I would venture that there’s no more structured environment than a music conservatory. Every second of your time is accounted for: weekly individual lessons and chamber music coachings, daily orchestra and chamber music rehearsals, coursework, homework, concerts to attend or perform in almost every night of the week, and then practicing whenever possible, often as much as 5 hours a day. It was hellish at times, but also heavenly: I never had to make decisions; I only had to apply myself to the task at hand, which someone else had determined.

It was hellish because, unlike almost everyone else who was there, I had not spent my entire childhood practicing my instrument, and so I had a lot of technical catching up to do. I nonetheless managed to be very successful, getting to play in a quartet with the best players at the school and earning the respect of my peers and teachers.

3.
However, yet again, I had no plan for what I would do next. I took no auditions, had no vision of what my professional self would look like, no energy for developing, let alone taking, the next step in my life as a musician.

So what did I do? I returned home to mom and dad. The idea was that I’d regroup, start practicing for and taking orchestra auditions, or something. To be honest I can’t really remember what I was thinking at the time. Though I do remember setting up at least one audition, and I did, once back home, audition for and get a job with a part-time, low-paying symphony in the area.

But almost immediately, the by-now predictable happened yet again. Back in my father’s academic context, I found myself drawn back into the idea of going to graduate school. I was becoming alienated by anti-intellectualism of the musical community, and feeling very lonely. I wasn't coming into contact with musicians like my music-school friends, who'd been mostly literate, thoughtful, articulate.

But instead of trying to get back into an interesting musical scene, I jumped ship and applied, once again, to grad school. I got in, everywhere and with huge fellowships to boot. I guess my musical interlude looked glamorous or something. Anyway, the rest is history. I got on the academia track, which, though much less structured than the music school track, is nonetheless very hard to get off of once one has gotten on. And the longer one stays, the harder it is to get off.
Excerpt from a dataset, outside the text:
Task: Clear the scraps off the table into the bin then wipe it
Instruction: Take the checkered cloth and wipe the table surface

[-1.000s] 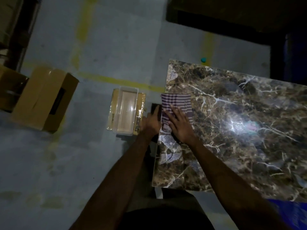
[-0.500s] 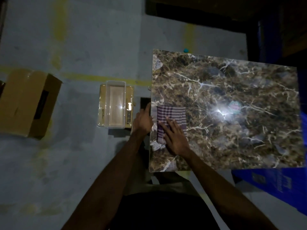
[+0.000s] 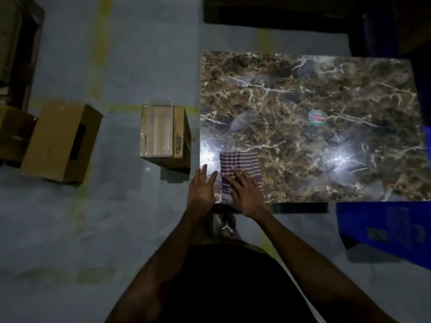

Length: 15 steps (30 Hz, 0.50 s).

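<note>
Right hand (image 3: 247, 194) presses flat — fingers straight — on the striped cloth (image 3: 240, 169) at the table (image 3: 326, 94)'s near-left corner; left hand (image 3: 201, 190) (fingers straight, holding nothing) rests at the edge beside it.

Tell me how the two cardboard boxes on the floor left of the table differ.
The near box stands close beside the table, square to its edge; the far box lies well off to the left, turned at an angle. The near box carries a clear plastic tray on top; the far box carries nothing. The far box shows a dark handle slot on its side. Both are plain brown cardboard.
</note>
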Each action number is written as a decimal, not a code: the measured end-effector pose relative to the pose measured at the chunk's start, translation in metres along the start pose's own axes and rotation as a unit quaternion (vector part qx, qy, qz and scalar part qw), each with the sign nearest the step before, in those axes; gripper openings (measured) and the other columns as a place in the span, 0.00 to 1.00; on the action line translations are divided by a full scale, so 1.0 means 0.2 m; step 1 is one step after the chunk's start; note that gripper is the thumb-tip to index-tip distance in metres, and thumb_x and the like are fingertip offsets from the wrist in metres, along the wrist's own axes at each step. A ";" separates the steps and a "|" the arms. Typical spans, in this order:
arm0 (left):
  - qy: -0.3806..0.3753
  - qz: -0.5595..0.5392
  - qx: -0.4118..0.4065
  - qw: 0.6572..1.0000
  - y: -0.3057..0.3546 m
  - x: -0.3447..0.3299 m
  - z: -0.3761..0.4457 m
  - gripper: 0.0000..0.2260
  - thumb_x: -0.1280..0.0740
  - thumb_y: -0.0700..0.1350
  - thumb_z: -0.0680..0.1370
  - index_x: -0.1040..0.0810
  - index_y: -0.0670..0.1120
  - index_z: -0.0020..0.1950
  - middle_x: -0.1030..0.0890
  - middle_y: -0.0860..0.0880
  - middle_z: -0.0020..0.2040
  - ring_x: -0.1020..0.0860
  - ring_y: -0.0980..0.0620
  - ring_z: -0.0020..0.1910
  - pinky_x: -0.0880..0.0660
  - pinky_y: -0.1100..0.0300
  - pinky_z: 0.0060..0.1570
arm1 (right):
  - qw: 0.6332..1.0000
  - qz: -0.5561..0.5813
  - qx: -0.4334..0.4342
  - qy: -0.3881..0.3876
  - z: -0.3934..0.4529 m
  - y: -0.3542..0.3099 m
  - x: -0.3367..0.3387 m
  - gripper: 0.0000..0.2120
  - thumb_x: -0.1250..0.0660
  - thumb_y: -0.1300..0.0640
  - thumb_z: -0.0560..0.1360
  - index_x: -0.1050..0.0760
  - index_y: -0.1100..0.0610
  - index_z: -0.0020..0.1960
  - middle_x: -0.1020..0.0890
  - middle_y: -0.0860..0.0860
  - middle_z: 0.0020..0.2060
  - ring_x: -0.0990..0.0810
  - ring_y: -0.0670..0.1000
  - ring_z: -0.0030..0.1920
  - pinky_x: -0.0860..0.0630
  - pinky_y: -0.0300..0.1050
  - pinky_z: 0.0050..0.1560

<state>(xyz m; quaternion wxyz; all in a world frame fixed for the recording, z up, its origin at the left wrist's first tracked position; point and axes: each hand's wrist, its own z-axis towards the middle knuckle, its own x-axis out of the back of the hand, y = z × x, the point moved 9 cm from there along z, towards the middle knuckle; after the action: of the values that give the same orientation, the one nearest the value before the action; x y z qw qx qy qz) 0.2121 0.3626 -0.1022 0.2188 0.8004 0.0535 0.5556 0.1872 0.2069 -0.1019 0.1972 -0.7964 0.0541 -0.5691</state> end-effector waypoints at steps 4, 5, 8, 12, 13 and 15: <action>-0.068 0.057 0.004 0.996 0.10 -0.02 -0.12 0.32 0.31 0.42 0.76 0.34 0.51 0.80 0.41 0.42 0.83 0.41 0.39 0.81 0.34 0.45 0.72 | 0.994 0.051 -0.088 0.026 -0.07 0.30 0.10 0.26 0.47 0.45 0.83 0.36 0.45 0.81 0.38 0.53 0.82 0.40 0.62 0.81 0.34 0.64 0.74; -0.075 0.064 0.001 0.995 0.13 -0.02 -0.14 0.31 0.31 0.43 0.76 0.33 0.50 0.79 0.40 0.42 0.82 0.39 0.39 0.79 0.32 0.45 0.71 | 0.991 0.060 -0.115 0.042 -0.04 0.32 0.13 0.26 0.47 0.44 0.82 0.34 0.45 0.80 0.36 0.55 0.81 0.39 0.63 0.80 0.33 0.65 0.74; -0.094 0.093 0.010 0.991 0.17 -0.04 -0.21 0.31 0.32 0.44 0.76 0.33 0.51 0.79 0.40 0.43 0.82 0.37 0.38 0.77 0.28 0.43 0.67 | 0.985 0.051 -0.158 0.047 0.04 0.25 0.11 0.26 0.42 0.48 0.83 0.36 0.45 0.81 0.39 0.54 0.82 0.43 0.64 0.81 0.39 0.65 0.77; -0.099 0.068 0.025 0.992 0.18 -0.06 -0.25 0.33 0.33 0.45 0.77 0.37 0.54 0.81 0.41 0.46 0.83 0.38 0.39 0.79 0.29 0.40 0.69 | 0.999 0.019 -0.035 -0.016 -0.12 0.06 -0.04 0.27 0.43 0.48 0.85 0.42 0.42 0.83 0.44 0.50 0.84 0.45 0.61 0.83 0.42 0.62 0.79; -0.095 0.062 0.026 0.993 0.18 -0.05 -0.24 0.32 0.33 0.45 0.76 0.36 0.54 0.81 0.40 0.46 0.83 0.37 0.39 0.79 0.28 0.40 0.69 | 0.999 0.016 -0.017 -0.022 -0.18 0.09 -0.04 0.27 0.43 0.48 0.85 0.43 0.41 0.83 0.44 0.49 0.84 0.45 0.60 0.83 0.42 0.61 0.78; -0.095 0.059 0.031 0.993 0.17 -0.04 -0.22 0.31 0.32 0.46 0.75 0.33 0.53 0.79 0.37 0.46 0.82 0.34 0.39 0.77 0.26 0.42 0.67 | 0.999 0.032 -0.039 -0.007 -0.26 0.22 0.00 0.27 0.45 0.45 0.83 0.39 0.43 0.82 0.40 0.50 0.83 0.40 0.61 0.81 0.36 0.62 0.77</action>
<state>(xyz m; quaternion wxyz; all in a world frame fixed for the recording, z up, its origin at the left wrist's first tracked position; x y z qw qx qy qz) 0.1634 0.3422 -0.0819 0.1648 0.8575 0.0023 0.4874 0.1453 0.1539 -0.1043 0.1844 -0.8051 0.0999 -0.5548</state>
And now here I am—having met all the academic milestones of dissertation, tenure-track job and tenure--finding myself facing the void once again, but this time with no alternative “track” giving me a way to fill that void up.

(I should say that the mommy track is certainly filling the void to some extent, but now that my daughter’s in preschool, it’s just not enough. I should also say, though this perhaps is another post, that my getting on the mommy track was itself determined in a way by circumstance rather than planning. Not that I got pregnant by accident, but that I finally decided to try only when there was very little time left on my biological clock. I'd never really given it much thought before then.)

This narrative reveals some very obvious patterns (which, I think, aren't only a function of how I'm telling the story, but also of how I lived it). I run away from having to chart my own path; I cling to institutional settings that set the terms and goals of my path for me. I can be highly successful within those settings, although I tend to do only what I need to do in order to succeed. (To get tenure, I did not need a book contract, just a manuscript and articles. And so I never did get that book contract. Still haven’t. Of course I haven’t! Had I been hired by a top research university, I’d probably have two books written by now.)

So, the big question is, can I break the pattern? Can someone like me change this late in life? What will happen to me if I to step into the void this time? Am I perhaps ready, finally, to write my own script? It seems so very very scary.